1. These two references at the instance of the CIT can be disposed of by a common judgment, as the facts as well as the question of law are identical.
2. The two assesseds are partners in a firm known as M/s. Prayag Dass Kanhaiya Lal & Co. The firm carries on a business in the manufacture of a paper known as 'Delhi Pulp Industries' which, it is common ground, is an industrial undertaking within the meaning of Section 84 of the I.T. Act, 1961, as it stood at the relevant time. The firm had been granted relief under Section 84 in respect of the profits derived from the industrial undertaking.
3. Each of the assesseds claimed in their individual assessments for the years 1962-63 and 1963-64 that their share of income derived from the firm was also eligible for exemption under Section 84 of the I.T. Act and this contention has been accepted by the Income-tax Appellate Tribunal. Thereupon, the following question of law in each of the cases has been referred to us for our decision :
' Whether, on the facts and in the circumstances of the case, the Tribunal was correct in holding that the assessed is entitled to relief under section 84 of the Income-tax Act, 1961, when it has already been allowed to the firm in which the assessed is a partner ?'
4. The above question has been the subject-matter of judicial decisions. The Gujarat High Court in CIT v. Arun Industries : 61ITR241(Guj) and the Allahabad High Court in CIT v. Globe Engineers, (P.) Ltd. : 90ITR188(All) and in CIT v. Bharat Bhandar : 94ITR315(All) have held that such rebate is available to each of the partners in addition to the rebate granted in the case of the firm. It is seen from the commentary of Chaturvedi and Pithisaria on Income-tax Law, 2nd edn., Vol. 2, p. 1077, that the department has also accepted the view of the above High Courts. It may also be mentioned that the scheme of Sections 84 and 88 of the Income-tax Act has been subsequently modified and now Section 80A(3) has been introduced specifically prohibiting a double deduction as in the present case.
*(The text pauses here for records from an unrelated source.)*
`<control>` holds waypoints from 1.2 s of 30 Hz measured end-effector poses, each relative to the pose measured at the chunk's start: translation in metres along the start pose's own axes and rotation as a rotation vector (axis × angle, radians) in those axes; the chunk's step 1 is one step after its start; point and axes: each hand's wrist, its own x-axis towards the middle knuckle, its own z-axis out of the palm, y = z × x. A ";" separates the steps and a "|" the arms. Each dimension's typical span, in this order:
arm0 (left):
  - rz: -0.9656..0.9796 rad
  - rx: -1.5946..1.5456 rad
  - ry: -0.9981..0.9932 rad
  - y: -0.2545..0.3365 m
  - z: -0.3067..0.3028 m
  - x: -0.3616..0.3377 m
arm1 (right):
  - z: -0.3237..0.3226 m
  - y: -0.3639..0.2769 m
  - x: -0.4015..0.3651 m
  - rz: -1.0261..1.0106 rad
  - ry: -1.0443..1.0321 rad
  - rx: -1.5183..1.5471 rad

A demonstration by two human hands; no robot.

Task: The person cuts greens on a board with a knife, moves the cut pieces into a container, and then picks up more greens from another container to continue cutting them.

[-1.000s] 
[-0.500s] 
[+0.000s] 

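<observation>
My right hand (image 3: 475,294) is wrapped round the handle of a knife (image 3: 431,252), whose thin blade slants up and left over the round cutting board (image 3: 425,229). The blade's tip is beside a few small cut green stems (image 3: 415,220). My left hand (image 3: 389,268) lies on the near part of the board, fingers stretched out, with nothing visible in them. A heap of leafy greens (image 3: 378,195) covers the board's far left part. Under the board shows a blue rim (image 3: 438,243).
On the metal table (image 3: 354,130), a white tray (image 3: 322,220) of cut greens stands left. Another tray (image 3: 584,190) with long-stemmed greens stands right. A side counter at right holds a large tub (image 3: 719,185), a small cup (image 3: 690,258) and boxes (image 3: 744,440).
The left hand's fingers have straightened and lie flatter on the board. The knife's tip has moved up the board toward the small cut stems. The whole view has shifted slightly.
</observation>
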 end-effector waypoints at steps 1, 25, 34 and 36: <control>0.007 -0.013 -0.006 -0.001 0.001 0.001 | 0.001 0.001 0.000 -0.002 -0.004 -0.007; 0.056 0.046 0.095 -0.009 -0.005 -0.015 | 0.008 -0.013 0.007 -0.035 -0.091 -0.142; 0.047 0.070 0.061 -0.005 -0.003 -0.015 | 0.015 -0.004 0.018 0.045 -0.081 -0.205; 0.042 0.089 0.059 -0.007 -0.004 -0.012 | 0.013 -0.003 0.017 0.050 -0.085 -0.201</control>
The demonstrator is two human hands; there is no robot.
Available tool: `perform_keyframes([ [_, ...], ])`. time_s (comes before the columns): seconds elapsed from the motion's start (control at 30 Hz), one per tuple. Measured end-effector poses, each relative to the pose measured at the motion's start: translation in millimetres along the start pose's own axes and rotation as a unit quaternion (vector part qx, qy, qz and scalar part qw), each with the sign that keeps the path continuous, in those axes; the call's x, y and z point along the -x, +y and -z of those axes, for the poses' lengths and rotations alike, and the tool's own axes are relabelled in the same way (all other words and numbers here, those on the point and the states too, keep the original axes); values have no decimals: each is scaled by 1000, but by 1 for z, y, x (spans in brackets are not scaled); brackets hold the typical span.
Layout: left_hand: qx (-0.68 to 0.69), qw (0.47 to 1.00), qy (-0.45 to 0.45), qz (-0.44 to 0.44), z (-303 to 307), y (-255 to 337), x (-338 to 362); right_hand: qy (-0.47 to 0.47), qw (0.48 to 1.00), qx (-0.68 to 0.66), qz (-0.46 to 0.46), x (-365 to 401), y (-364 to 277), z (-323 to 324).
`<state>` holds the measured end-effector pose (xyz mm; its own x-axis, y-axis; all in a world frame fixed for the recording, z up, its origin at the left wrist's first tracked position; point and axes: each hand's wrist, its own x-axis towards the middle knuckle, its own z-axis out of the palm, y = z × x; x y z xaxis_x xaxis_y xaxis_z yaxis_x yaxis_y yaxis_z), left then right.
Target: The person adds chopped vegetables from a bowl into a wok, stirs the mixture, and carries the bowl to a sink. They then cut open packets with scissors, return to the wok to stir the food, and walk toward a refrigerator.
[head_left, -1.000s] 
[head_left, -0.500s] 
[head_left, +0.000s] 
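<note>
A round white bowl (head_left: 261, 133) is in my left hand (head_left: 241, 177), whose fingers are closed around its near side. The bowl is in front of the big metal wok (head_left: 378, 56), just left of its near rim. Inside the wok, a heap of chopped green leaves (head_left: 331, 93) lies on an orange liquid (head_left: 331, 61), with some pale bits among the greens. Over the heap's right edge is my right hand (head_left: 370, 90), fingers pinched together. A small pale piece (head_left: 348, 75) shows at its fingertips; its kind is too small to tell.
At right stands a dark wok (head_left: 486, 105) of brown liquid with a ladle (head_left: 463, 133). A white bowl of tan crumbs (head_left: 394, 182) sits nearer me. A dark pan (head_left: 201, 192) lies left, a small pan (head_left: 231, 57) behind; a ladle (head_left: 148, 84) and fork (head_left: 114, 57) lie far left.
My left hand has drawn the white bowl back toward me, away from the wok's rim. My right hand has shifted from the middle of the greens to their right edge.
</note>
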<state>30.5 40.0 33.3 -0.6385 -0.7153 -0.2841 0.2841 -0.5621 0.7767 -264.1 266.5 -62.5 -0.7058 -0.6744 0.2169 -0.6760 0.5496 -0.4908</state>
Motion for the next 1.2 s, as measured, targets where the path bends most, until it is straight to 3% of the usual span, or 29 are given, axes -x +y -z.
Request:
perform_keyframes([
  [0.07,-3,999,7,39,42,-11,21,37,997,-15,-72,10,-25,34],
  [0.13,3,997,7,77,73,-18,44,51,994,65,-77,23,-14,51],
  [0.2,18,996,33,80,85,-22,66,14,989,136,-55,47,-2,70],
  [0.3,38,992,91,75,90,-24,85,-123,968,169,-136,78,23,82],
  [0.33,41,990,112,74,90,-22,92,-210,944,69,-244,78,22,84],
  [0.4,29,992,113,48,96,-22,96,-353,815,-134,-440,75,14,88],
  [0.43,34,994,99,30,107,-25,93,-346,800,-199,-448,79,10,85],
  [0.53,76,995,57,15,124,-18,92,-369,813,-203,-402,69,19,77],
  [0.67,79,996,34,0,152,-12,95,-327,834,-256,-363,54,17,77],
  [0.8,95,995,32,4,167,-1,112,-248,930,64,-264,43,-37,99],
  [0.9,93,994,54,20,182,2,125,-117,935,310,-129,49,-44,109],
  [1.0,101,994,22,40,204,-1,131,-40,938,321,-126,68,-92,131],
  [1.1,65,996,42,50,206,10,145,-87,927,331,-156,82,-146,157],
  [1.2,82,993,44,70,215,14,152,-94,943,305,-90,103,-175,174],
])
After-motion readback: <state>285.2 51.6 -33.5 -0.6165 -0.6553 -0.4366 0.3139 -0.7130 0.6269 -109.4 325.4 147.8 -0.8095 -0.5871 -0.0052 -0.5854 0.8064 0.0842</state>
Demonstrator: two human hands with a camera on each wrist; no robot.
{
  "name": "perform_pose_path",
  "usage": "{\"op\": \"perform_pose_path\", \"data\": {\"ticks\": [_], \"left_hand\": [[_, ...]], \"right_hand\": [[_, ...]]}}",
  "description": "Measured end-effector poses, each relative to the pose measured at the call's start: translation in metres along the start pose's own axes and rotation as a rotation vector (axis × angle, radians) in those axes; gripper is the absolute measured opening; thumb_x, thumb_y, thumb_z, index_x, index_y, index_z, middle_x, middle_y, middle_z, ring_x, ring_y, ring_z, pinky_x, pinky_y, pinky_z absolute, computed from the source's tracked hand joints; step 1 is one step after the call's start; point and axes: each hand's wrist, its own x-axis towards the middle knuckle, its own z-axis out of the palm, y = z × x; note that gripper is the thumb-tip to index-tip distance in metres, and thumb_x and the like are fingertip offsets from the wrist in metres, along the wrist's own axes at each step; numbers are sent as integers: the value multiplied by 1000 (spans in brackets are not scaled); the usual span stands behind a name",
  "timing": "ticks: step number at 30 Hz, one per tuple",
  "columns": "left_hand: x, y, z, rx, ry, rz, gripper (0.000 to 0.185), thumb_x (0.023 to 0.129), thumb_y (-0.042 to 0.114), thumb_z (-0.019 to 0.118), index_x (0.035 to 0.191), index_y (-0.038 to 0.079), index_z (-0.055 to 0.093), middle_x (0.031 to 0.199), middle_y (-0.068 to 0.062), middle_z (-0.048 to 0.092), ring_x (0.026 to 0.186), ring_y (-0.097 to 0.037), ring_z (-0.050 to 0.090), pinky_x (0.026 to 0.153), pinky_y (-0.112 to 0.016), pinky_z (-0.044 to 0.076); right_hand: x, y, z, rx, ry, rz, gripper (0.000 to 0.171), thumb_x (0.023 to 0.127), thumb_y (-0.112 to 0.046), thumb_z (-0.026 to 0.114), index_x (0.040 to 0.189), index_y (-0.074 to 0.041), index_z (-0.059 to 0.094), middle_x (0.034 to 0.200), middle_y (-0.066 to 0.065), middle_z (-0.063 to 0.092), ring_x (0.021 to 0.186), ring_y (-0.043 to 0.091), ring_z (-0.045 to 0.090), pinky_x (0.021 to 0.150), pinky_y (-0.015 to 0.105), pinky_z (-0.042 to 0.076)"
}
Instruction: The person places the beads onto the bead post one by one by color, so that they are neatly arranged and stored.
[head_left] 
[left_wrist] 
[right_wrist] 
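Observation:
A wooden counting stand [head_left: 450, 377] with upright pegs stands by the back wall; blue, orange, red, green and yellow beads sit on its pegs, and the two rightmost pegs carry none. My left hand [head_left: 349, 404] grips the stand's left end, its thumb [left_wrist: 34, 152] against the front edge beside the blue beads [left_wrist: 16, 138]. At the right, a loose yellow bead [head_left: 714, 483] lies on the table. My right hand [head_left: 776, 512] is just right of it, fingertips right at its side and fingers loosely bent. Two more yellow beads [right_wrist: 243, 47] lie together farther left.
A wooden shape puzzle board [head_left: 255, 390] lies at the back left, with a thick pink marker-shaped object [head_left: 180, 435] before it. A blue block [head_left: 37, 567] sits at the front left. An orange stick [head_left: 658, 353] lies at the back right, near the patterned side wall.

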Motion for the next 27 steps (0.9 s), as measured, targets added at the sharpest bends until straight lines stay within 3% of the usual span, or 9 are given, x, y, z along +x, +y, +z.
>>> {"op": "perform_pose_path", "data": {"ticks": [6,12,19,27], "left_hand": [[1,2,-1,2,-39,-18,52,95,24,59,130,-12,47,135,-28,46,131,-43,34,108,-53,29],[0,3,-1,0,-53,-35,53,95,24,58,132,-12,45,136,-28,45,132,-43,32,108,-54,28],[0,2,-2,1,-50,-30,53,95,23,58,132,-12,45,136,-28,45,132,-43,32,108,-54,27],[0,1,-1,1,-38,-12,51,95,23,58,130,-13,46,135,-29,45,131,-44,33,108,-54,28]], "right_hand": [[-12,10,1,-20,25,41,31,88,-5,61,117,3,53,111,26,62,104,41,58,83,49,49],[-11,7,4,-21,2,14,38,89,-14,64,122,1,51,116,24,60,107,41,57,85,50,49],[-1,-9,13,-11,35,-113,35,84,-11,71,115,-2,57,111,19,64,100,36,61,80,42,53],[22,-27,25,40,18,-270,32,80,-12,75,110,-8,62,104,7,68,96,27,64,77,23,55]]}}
5. In these circumstances, it is unnecessary to elaborate upon the issue. The above judicial decisions have discussed the matter at length and given effect to the plain language of the section. We agree and we are of opinion that the view taken by the Tribunal was correct. The question referred to us is, thereforee, answered in the affirmative and in favor of the assessed. There will be no order as to costs in these references.